Why is it not a good idea to parachute food into Gaza?

The UN and Doctors Without Borders condemn the mechanism as "ineffective and dangerous" and call it a "smokescreen."

A cargo plane dropping humanitarian aid over the Gaza Strip.
29/07/2025
3 min

BarcelonaSpain, France, Germany, and the United Kingdom have joined the initiative of Jordan and the United Arab Emirates to launch food packages in the Gaza Strip. In the face of international criticism for the hunger crisis caused by Israel In Gaza, Tel Aviv has authorized these airdrops during the "humanitarian pauses" it committed to on Sunday. "The only real solution is a ceasefire, the release of the hostages, and Israel opening the borders to allow in the 10,000 trucks with humanitarian aid that are blocked in Egypt," Ricardo Martínez, logistics advisor for the Emergency Unit of Médecins Sans Front, told ARA. In the current situation in the Strip, where Israel has forcibly displaced two million Gazans and concentrated them in 12% of the territory, indiscriminate airdrops will endanger many lives. "It causes them to kill each other in one case, and in the other, exposes them to Israeli attacks: it's making people risk their lives for a packet of cookies," the aid worker concludes. He insists: "Parachuting food doesn't help at all; on the contrary."

From the center of the Strip, Ara himself witnessed one of those packages fall unchecked yesterday. He opens a group of people. Flying over the sky of Gaza, which is full of warplanes, they could also convince him to bring aid through the border crossings.

Kamal Abusalama, a Palestinian displaced from the north of the Strip to Gaza City, warns that this is already happening: food packages have been dropped in the areas where they have been dropped. "They throw the aid in areas classified as red, where civilians cannot approach and if they do, they are shot," he explains to ARA. Gaza, which we have seen for months with the thousand Palestinians killed when they approached the food distribution points of the Gaza Humanitarian Foundation (GHF, the acronym that comes from the name in English) managed by American mercenary companies with the approval of Israel.

The UN has also condemned the airdrops and warned that "they cannot reverse the growing hunger" and that, in fact, they can do more harm than good: "They are expensive, inefficient and can even kill starving civilians," warned Philippe Lazdesini, a Palestinian refugee. Airdropping aid from planes with parachutes can create a shocking image in the public eye, but on the ground, they will not change the desperate situation of the Palestinians one bit. And the governments that have presented the initiative as the last desperate option to alleviate hunger in Gaza know this well.

Ridiculous amounts

On Sunday, the United Arab Emirates and Jordan dropped 25 tons of aid to Gaza, less than a single truck could carry. However, according to the UN, Gaza needs about 600 trucks a day just to begin helping the population recover from the famine, which, according to Gaza health authorities, has already killed 147 Palestinians in Gaza, including 87 children, most of them in the last three weeks.

Last spring, the ineffectiveness and danger of parachute drops were already proven. A very gallant result that led to the abandonment of the mechanism: on March 8, in the Al Shati refugee camp in Gaza City, five Palestinians were killed and a dozen injured by a package that fell without the parachute opening (an accident that was repeated this Sunday when a stick fell directly onto a medical area).
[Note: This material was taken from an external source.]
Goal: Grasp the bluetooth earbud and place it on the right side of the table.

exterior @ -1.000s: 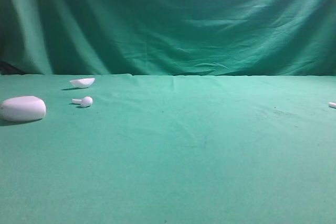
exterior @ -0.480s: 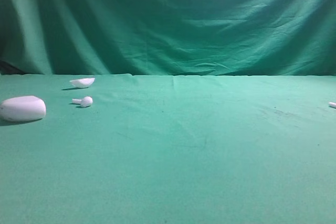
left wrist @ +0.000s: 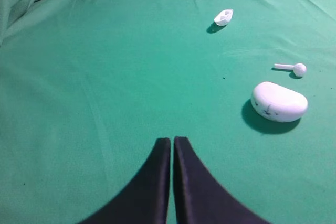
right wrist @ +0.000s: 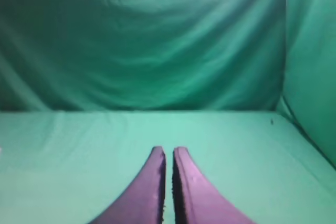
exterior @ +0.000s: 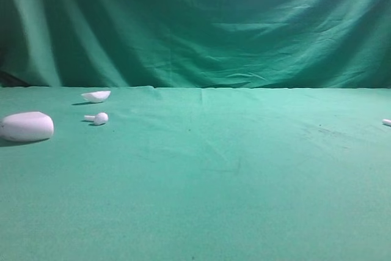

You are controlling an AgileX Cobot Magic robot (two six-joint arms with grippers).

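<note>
Exterior high view: the wide flat table (exterior: 220,181), covered in plain green felt-like cloth, fills the lower half of the picture, with a draped green cloth backdrop (exterior: 201,22) hanging behind it. The landmark for all positions below is the large white pebble-shaped plastic case (exterior: 26,126), which lies at the table's far left edge. Just to the right of the case and slightly farther back lies a tiny white plastic earbud with a rounded head and a short stem (exterior: 97,118), flat on the cloth and apart from the case. Farther back again from the case sits a small white shallow shell-shaped piece (exterior: 96,96), apart from both. Well away from the case, at the extreme right edge of the table, a small white object (exterior: 387,122) is cut off by the frame; whether it is the bluetooth earbud cannot be told from this view. Neither arm appears here.

Left wrist view: the left gripper (left wrist: 171,142), with dark curved fingers, has its tips pressed together with only a hairline seam between them, holding nothing and off the case. The case (left wrist: 279,102) lies ahead and to the right of it, with the stemmed earbud (left wrist: 293,68) just beyond the case and the shell-shaped piece (left wrist: 223,17) farther off.

Right wrist view: the right gripper (right wrist: 168,153) has its fingers closed together, holding nothing, over bare green cloth facing the backdrop (right wrist: 142,45).
</note>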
Other packages fall into the sea: on March 26, 2024, twelve people drowned in Gaza trying to collect food in the water, which, in addition, now It is another firing zone since Israel banned Palestinians from approaching the sea a few weeks ago..

The MSF logistician points out that parachute aid drops only make sense in situations where it's physically impossible to access small communities isolated by natural disasters by land, as the NGO did during the 2019 Mozambique floods or the earthquake in Turkey. "We're trying to bring water and buy time until we can properly reach them, which is by ground. We did it with helicopters and after contacting the communities. Airdropping aid for two million people is absolutely useless," says Martínez. He also points out that in this case, the barrier isn't natural, but human, and what governments should do is pressure Israel to stop blocking aid, which is non-negotiable under international law.